Problem requirements ::
Each line of the data has to be transcribed exactly.
**** Supplied material ****
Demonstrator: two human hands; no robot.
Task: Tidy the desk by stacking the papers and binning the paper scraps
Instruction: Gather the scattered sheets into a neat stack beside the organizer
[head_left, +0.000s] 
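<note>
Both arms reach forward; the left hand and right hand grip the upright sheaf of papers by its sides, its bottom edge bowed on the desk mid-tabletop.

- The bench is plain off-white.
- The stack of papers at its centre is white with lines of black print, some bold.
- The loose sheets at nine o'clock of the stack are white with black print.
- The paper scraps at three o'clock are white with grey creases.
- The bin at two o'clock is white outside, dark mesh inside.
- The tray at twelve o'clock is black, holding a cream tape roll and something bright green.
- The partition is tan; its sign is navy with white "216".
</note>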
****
Task output ::
Demonstrator: two human hands; no robot.
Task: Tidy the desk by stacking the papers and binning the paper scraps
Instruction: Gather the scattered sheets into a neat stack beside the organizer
[head_left, +0.000s] 
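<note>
Both arms reach forward; the left hand and right hand grip the upright sheaf of papers by its sides, its bottom edge bowed on the desk mid-tabletop.

- The bench is plain off-white.
- The stack of papers at its centre is white with lines of black print, some bold.
- The loose sheets at nine o'clock of the stack are white with black print.
- The paper scraps at three o'clock are white with grey creases.
- The bin at two o'clock is white outside, dark mesh inside.
- The tray at twelve o'clock is black, holding a cream tape roll and something bright green.
- The partition is tan; its sign is navy with white "216".
</note>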

Nothing remains to add to the output.